Abstract: Due to an increase in the availability of cheap off-the-shelf radio hardware, spoofing and replay attacks on satellite ground systems have become more accessible than ever. This is particularly a problem for legacy systems, many of which do not offer cryptographic security and cannot be patched to support novel security measures. In this paper we explore radio transmitter fingerprinting in satellite systems. We introduce the SatIQ system, proposing novel techniques for authenticating transmissions using characteristics of transmitter hardware expressed as impairments on the downlinked signal. We look in particular at high sample rate fingerprinting, making fingerprints difficult to forge without similarly high sample rate transmitting hardware, thus raising the budget for attacks. We also examine the difficulty of this approach with high levels of atmospheric noise and multipath scattering, and analyze potential solutions to this problem. We focus on the Iridium satellite constellation, for which we collected 1010464 messages at a sample rate of 25 MS/s. We use this data to train a fingerprinting model consisting of an autoencoder combined with a Siamese neural network, enabling the model to learn an efficient encoding of message headers that preserves identifying information. We demonstrate the system's robustness under attack by replaying messages using a Software-Defined Radio, achieving an Equal Error Rate of 0.120, and ROC AUC of 0.946. Finally, we analyze its stability over time by introducing a time gap between training and testing data, and its extensibility by introducing new transmitters which have not been seen before. We conclude that our techniques are useful for building systems that are stable over time, can be used immediately with new transmitters without retraining, and provide robustness against spoofing and replay by raising the required budget for attacks.

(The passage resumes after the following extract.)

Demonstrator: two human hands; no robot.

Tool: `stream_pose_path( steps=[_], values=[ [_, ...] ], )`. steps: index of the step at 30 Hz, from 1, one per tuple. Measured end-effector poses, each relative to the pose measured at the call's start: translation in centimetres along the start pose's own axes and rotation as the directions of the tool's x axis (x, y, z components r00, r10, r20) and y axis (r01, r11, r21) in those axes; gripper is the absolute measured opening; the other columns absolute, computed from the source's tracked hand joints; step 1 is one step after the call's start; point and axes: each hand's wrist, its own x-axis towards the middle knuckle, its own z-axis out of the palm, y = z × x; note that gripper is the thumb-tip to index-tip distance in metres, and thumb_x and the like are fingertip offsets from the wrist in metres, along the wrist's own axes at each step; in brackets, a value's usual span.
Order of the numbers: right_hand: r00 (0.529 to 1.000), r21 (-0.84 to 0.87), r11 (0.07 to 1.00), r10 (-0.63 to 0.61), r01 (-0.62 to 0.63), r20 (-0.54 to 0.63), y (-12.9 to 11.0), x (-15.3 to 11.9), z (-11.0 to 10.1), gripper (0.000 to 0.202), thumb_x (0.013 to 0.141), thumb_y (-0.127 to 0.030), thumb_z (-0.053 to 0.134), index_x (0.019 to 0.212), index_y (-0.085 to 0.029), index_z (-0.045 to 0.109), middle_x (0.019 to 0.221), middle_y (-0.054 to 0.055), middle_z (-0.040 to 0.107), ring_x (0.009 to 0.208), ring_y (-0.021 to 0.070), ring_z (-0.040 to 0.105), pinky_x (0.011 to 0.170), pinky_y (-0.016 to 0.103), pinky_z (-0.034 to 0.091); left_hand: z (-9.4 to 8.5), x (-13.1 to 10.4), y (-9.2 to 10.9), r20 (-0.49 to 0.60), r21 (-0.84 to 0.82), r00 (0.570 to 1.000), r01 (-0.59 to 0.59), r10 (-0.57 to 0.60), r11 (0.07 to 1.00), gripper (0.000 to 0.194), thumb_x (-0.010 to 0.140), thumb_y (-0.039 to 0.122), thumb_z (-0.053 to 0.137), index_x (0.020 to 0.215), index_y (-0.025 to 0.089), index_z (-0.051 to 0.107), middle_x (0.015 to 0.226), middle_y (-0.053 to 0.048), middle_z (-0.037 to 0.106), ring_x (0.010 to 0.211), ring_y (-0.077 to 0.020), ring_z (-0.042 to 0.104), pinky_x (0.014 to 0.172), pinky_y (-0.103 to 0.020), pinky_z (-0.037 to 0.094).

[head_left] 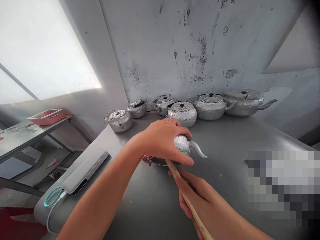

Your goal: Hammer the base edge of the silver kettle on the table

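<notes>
My left hand (pixel 165 138) is wrapped over a small silvery kettle (pixel 182 143), whose curved spout points right. The hand covers most of the kettle's body. Below it my right hand (pixel 192 193) grips a wooden stick (pixel 191 206) that runs from the lower edge up to the kettle's near side. The stick's far end is hidden by my left hand and the kettle. A dark round opening or disc (pixel 162 162) shows under my left palm, with a bit of red patterned material (pixel 147 159) beside it.
Several dented metal kettles, one with a long spout (pixel 242 103), line the wall at the back of the grey table (pixel 142 213). A white power bank (pixel 85 170) with a cable lies at the left. Farther left, a pink basket (pixel 48 117) stands on another table.
</notes>
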Motion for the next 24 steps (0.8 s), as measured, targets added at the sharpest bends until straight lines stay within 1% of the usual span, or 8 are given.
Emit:
stream_pose_path(
  steps=[3, 5, 7, 10, 12, 17, 20, 24],
  values=[
    [1.0, -0.021, 0.999, -0.025, 0.025, 0.018, -0.4, 0.0, 0.1, 0.042, 0.106, -0.06, 0.032, 0.093, -0.024, 0.05, 0.063, -0.01, 0.048, 0.037, 0.0042, 0.042, 0.034, 0.015, 0.043, 0.0, 0.1, -0.2, -0.004, 0.002, 1.0, -0.002, 0.002, 1.0, 0.057, 0.073, 0.066, 0.071, 0.123, 0.038, 0.068, 0.126, -0.001, 0.06, 0.117, -0.0272, 0.054, 0.096, -0.038, 0.045],
    [0.999, -0.05, 0.998, 0.036, -0.036, 0.003, -0.8, -0.1, 0.0, 0.043, 0.107, -0.058, 0.03, 0.091, -0.023, 0.05, 0.063, -0.01, 0.048, 0.036, 0.0045, 0.041, 0.033, 0.016, 0.042, 0.1, 0.2, -0.3, -0.007, -0.001, 1.0, 0.001, -0.001, 1.0, 0.057, 0.073, 0.066, 0.07, 0.123, 0.039, 0.068, 0.127, 0.0, 0.059, 0.117, -0.0271, 0.054, 0.097, -0.039, 0.045],
    [0.995, -0.059, 0.994, 0.091, -0.094, -0.05, -1.3, -0.3, -0.1, 0.045, 0.107, -0.056, 0.027, 0.088, -0.022, 0.05, 0.062, -0.01, 0.048, 0.036, 0.0045, 0.042, 0.034, 0.016, 0.041, 0.1, 0.2, -0.3, -0.006, -0.002, 1.0, 0.005, -0.005, 1.0, 0.057, 0.073, 0.066, 0.071, 0.123, 0.039, 0.068, 0.127, 0.0, 0.059, 0.117, -0.0267, 0.054, 0.098, -0.039, 0.045],
    [0.996, -0.091, 0.996, 0.003, -0.011, -0.088, -1.5, -0.7, -0.4, 0.048, 0.107, -0.057, 0.027, 0.082, -0.022, 0.048, 0.061, -0.009, 0.047, 0.037, 0.0048, 0.045, 0.037, 0.017, 0.042, 0.1, 0.1, -0.1, -0.016, 0.008, 1.0, 0.01, -0.01, 1.0, 0.056, 0.073, 0.066, 0.07, 0.121, 0.038, 0.068, 0.126, -0.001, 0.06, 0.118, -0.0264, 0.055, 0.1, -0.039, 0.044],
    [0.995, -0.116, 0.993, -0.038, 0.027, -0.092, -1.5, -1.0, -0.7, 0.047, 0.105, -0.06, 0.031, 0.081, -0.023, 0.047, 0.062, -0.009, 0.046, 0.039, 0.0057, 0.044, 0.039, 0.019, 0.043, 0.2, 0.2, 0.2, -0.037, 0.014, 0.999, 0.027, -0.026, 1.0, 0.055, 0.074, 0.066, 0.069, 0.12, 0.037, 0.069, 0.125, -0.001, 0.06, 0.117, -0.0263, 0.055, 0.1, -0.039, 0.044],
    [0.993, -0.115, 0.993, -0.015, 0.002, -0.115, -1.3, -1.3, -1.4, 0.046, 0.1, -0.066, 0.039, 0.086, -0.023, 0.051, 0.061, -0.009, 0.039, 0.046, 0.0086, 0.036, 0.041, 0.021, 0.036, 0.6, 0.5, 0.8, -0.069, 0.04, 0.991, 0.119, -0.116, 0.992, 0.057, 0.075, 0.071, 0.063, 0.119, 0.035, 0.069, 0.121, -0.003, 0.062, 0.115, -0.0293, 0.056, 0.099, -0.043, 0.045],
    [0.989, -0.082, 0.995, 0.04, -0.052, -0.145, -1.6, -1.4, -1.9, 0.042, 0.095, -0.066, 0.047, 0.092, -0.024, 0.052, 0.061, -0.008, 0.042, 0.049, 0.0103, 0.037, 0.042, 0.022, 0.037, 0.7, 0.6, 1.1, -0.081, 0.047, 0.985, 0.155, -0.151, 0.987, 0.059, 0.075, 0.072, 0.061, 0.121, 0.034, 0.068, 0.121, -0.005, 0.062, 0.115, -0.0303, 0.056, 0.1, -0.045, 0.045],
    [0.98, -0.011, 0.99, 0.14, -0.143, -0.139, -2.1, -1.4, -2.2, 0.039, 0.089, -0.061, 0.052, 0.105, -0.025, 0.05, 0.06, -0.008, 0.046, 0.048, 0.0109, 0.04, 0.042, 0.022, 0.038, 0.6, 0.6, 1.3, -0.086, 0.04, 0.98, 0.185, -0.181, 0.982, 0.06, 0.076, 0.072, 0.06, 0.121, 0.033, 0.069, 0.118, -0.005, 0.063, 0.114, -0.0308, 0.057, 0.098, -0.044, 0.046]
  ],
)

7.Specification and Verification of Side-channel Security for Open-source Processors via Leakage Contracts

Authors:Zilong Wang, Gideon Mohr, Klaus von Gleissenthall, Jan Reineke, Marco Guarnieri

Abstract: Leakage contracts have recently been proposed as a new security abstraction at the Instruction Set Architecture (ISA) level. Such contracts aim to faithfully capture the information processors may leak through side effects of their microarchitectural implementations. However, so far, we lack a verification methodology to check that a processor actually satisfies a given leakage contract. In this paper, we address this problem by developing LeaVe, the first tool for verifying register-transfer-level (RTL) processor designs against ISA-level leakage contracts. To this end, we introduce a decoupling theorem that separates security and functional correctness concerns when verifying contract satisfaction. LeaVe leverages this decoupling to make verification of contract satisfaction practical. To scale to realistic processor designs LeaVe further employs inductive reasoning on relational abstractions. Using LeaVe, we precisely characterize the side-channel security guarantees provided by three open-source RISC-V processors, thereby obtaining the first contract satisfaction proofs for RTL processor designs.